The Attention Deficit: A Writer’s Nightmare

Inside and outside the workplace, a writer – ever the introverted, quiet type – must deal with the difficult matter of attention and its two methods of delivery: giving and receiving.

“Attention: the regarding of someone or something as interesting or important.” https://en.oxforddictionaries.com/definition/attention

Attention then, clearly, is ever sought after, not just by writers but by all members of the animal kingdom.

However, there is a fatal third factor to take into account alongside giving and receiving; its absence.

This “Attention Deficit” can have explicit issues to the writer and those around him, both online and offline, in their work life and at home.


My hypothesis, based on experience rather than any sort of scientific evidence, is that the best way to receive attention; for your writing, your interests, your existence – is to give it.

Disclaimer: it could easily sound manipulative to say that the best way to get attention is to give it, but just like with active listening, emotional intelligence, kindness and authenticity; it HAS TO BE genuine.

We all need to get into the habit of being good at these things without having to try.

“Only if you can prove you are a good listener, will you be heard.” – TheGSW

attention deficit writer nightmare 2

Giving attention:

This is hopefully the easy, enjoyable and rewarding part and all it takes is a few conversation hacks.

At work:

Don’t be the person that asks “how was your weekend” to absolutely everyone.

Part of your active listening should have taught you to demonstrate awareness about the other person you are talking to.

If you knew your colleague had been going to see a film, ask them directly what they liked or didn’t like about it. If you don’t know what they were doing simply don’t ask!

You should, however, know your colleagues well enough to praise their efforts (who isn’t raising money for charity these days) or explain how you would find what they are doing a challenge and think it is cool that they can do it with ease (who isn’t running marathons these days).

This sort of positivity – once it has become a habit – will see that same level of attention brought right back to you.

At home:

This is both easy and difficult depending on the type of person you are.

Whilst we all like to switch off, unwind and sometimes escape from our own lives when we’re at home, you can and should spend some time checking in with friends. I would wager there are many friends of yours, from school, university or otherwise that would love to hear from you.

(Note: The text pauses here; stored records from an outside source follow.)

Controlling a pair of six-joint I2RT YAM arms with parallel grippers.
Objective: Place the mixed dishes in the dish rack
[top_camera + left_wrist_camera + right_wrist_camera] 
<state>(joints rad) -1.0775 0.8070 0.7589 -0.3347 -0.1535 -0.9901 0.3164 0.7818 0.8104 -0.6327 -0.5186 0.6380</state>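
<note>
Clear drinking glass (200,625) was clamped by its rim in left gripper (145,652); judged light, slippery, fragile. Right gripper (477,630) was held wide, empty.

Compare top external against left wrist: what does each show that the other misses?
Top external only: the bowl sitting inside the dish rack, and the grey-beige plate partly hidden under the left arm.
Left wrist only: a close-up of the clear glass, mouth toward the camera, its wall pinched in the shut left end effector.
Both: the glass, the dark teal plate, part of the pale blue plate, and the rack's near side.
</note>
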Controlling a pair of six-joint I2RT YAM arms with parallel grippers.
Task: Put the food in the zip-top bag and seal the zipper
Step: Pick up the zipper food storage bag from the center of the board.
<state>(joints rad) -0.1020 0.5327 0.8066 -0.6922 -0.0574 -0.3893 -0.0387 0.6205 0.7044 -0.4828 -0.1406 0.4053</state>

Facebook and Whatsapp make it very easy to send a message, but it should just be “hey, what’s up”, try “Time’s flying and a lot has changed for me, do you feel the same way? We should talk soon”.

I’m currently getting into the habit of using the phone instead of texting more, but not everyone else is just yet.

In your personal life:

This can be a challenge, especially if you don’t actively follow your friends lives on social media.

However, given what we know about our friends, you can always give attention to the qualities of theirs that you admire as a way of getting an update.

Asking about a pet, a blog, siblings or habits are a nice way of learning more about the people you probably already know very well.

Similarly, if you know they’ve been going through a hard time, don’t remind them of it so much as remind them that you are around.

Receiving attention:

I’ve talked before about how I fail at being social, but I’ve learned a little since then and have thought a lot about how you can turn some positive attention into action.

At work:

This one is delicate: you need to navigate the politics that infest every workplace.

Once you’ve started giving positive attention to those in your team or peer group, more will start to come your way.

You may find this manifests as an interest in your projects rather than your character, and should handle it accordingly.

We all respond differently to pressure, but when receiving attention for your energy or attainment in the office, it is imperative to give credit where it is due, and be quick to talk about what you might do to improve next time around.

Especially if you are a writer, try to remain humble even if doing well, and be grateful for the eyes on your work.

At home:

Just like in the giving section, I’d wager there are myriad unanswered messages in your many inboxes from friends who you might not have put the effort into getting back to.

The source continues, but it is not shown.